It’s only looking back, now, that he can appreciate the strain Hux was under. The unexpected loss of Starkiller Base had been a blow the Order could not afford. They were scrambling to hold their own against the newly united forces of the Resistance and the New Republic without it. Struggling to follow the orders of a leader who had long-before abandoned them and their interests, who was willing to throw them on their own blades to further his own ends.

The death blow had already been dealt, of course. They simply didn’t know it yet.
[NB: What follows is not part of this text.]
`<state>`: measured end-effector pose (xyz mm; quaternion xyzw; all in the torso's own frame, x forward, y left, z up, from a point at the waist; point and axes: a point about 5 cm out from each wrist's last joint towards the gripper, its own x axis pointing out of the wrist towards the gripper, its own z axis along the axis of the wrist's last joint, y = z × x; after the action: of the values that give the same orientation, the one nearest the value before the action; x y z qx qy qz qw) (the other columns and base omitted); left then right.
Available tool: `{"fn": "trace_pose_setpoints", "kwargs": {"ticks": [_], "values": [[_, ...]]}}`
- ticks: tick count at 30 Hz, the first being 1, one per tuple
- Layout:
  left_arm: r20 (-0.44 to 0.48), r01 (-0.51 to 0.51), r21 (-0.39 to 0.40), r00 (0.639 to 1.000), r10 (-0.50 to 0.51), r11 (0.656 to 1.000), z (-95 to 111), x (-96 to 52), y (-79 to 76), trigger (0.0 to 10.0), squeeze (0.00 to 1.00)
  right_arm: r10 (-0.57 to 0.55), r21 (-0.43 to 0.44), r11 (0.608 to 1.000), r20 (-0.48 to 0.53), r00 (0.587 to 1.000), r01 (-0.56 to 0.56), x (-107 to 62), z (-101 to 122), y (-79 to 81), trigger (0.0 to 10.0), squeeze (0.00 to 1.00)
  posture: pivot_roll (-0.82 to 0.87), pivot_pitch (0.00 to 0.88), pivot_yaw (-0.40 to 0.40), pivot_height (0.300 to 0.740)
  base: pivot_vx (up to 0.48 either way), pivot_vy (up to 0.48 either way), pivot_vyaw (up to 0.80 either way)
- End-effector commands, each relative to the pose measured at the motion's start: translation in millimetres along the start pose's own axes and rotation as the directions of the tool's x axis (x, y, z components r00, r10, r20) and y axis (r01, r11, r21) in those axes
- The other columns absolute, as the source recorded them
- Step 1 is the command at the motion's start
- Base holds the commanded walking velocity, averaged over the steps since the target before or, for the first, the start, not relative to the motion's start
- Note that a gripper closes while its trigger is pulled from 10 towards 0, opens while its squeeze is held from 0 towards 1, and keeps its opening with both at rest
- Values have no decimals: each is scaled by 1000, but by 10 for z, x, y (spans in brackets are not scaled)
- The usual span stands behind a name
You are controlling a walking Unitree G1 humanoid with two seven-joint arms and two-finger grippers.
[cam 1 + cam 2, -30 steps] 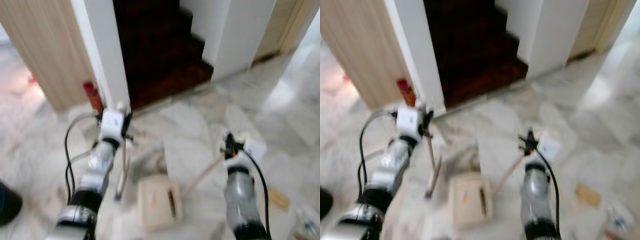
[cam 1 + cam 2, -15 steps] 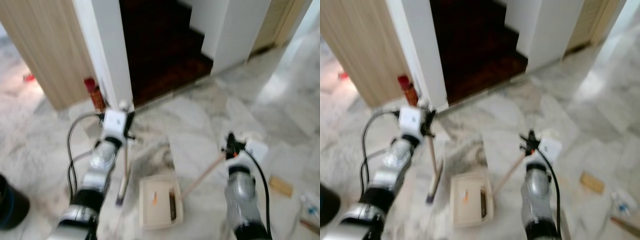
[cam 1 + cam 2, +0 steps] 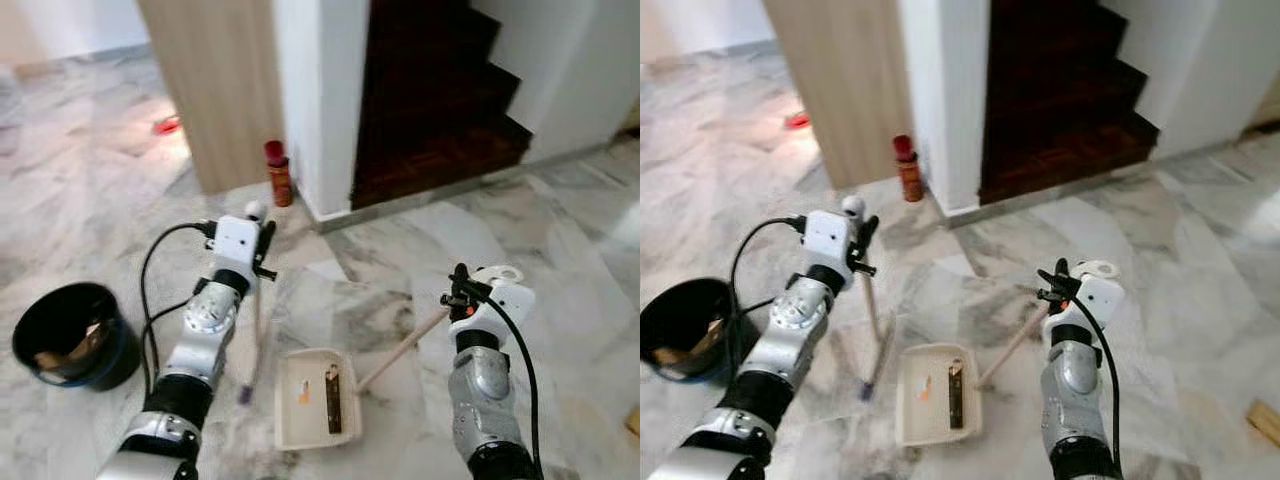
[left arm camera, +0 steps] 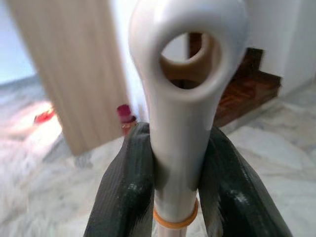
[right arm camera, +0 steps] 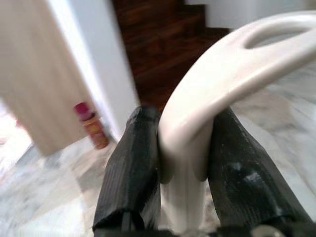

_“Ren!” The bellow sends Stormtroopers scattering, abandoning the hanger bay en masse. He doesn’t look back, didn’t slow his stride, forcing the general to run to catch up to him._

_“Where are you going?” Hux demands, cutting in front of him, bullying, pushing himself furiously into space as Kylo Ren tries to shoulder past him. “The assault team dispatches tonight, you can’t leave-“_

_“Can’t?” he echoed, low, warning. “I’m not one of your soldiers, general.”_

_“We have orders. You’re to lead the assault on Kelanos IV. You’re the only one who can do it.”_  
  
_Kelanos IV is a labyrinth. The scrambled emergency senate of the New Republic has retreated into its depths, thirty floors underground, on a windswept planetoid in the middle of an asteroid field. They know the First Order does not have another trump card like Starkiller Base, and they think they will not dare send a force to attack on the ground. They think it would be certain suicide._

 _Without a powerful Force sensitive to lead the attack, it would be._  
  
_Kylo Ren tries to shove past the general, who bars his path with a raised arm, nagging, delaying him when Ren is running out of time, running out of options, running out of patience._  
  
_“You expect me to abandon my mission to babysit your troops-“_  
  
_“I expect you to do your job!” His lips are drawn back, baring his teeth in a snarl, one stand of hair falling out of its careful slick. He looks half-wild. In all the years they’ve worked together, General Hux has never raised his voice to Kylo Ren. “That’s an order, R-“_

_Ren lashes out, lightspeed quick, one hand closing tight around the general’s throat, the other digging into the back of his neck, and then he is lifting Hux onto his toes. “I don’t take orders from you,” he growls, enunciating every word._

_Hux collapses to the floor when he’s released, coughing. “Lead them yourself. Unless you’re afraid of getting blood on your uniform.” Ren sneers as he steps over the prone form. He knows that General Hux has never so much as killed a man himself, let alone lead an assault mission, with the enemy firing on him, the smell of burning flesh in the air, and his boots slipping in the blood of his own men._

_He is halfway up the gangplank to his command shuttle, flipping the ignition sequence with the Force, already preparing his departure, when a blaster-shot pulls wide, almost clipping his shoulder._  
  
_“Not another step,” Hux snarls when he turns back, desperation rolling off of him in waves. It felt like the heaviness in the air before a storm. “I mean it, Ren.” Still kneeling on the floor, he levels the blaster at Ren’s chest. His hands are rock steady but there is a muscle in his cheek that’s twitching. Unhinged._

 _It’s child’s play to yank the blaster out of his grip and send it hurtling across the empty bay into his own hand. Hux lets out a soft startled, “No-“_  
  
_“Have fun on Kelanos IV, general,” he adds to twist the knife, twirling the blaster around in his hand. It had been a gift from Hux's father, he knew. Maybe he'd make the general beg to get it back, next time they met._  
  
_The screaming follows him onto the ship, echoing around in his skull even after the doors have closed between them. “Ren! Get back here! Useless traitor!”_

 _Through the viewport of the shuttle as he begins to take off he sees the general driving his fist over and over into the durasteel floor, blind with rage, until his knuckles are broken and bleeding, leaving long streaks of wet in his red hair as he runs his shaking hands over it to smooth it, to pull himself into some semblance of order as a handful of nervous-looking lieutenants approached at a brisk walk._  
  
In the end, General Hux had lead the attack on Kelanos IV himself.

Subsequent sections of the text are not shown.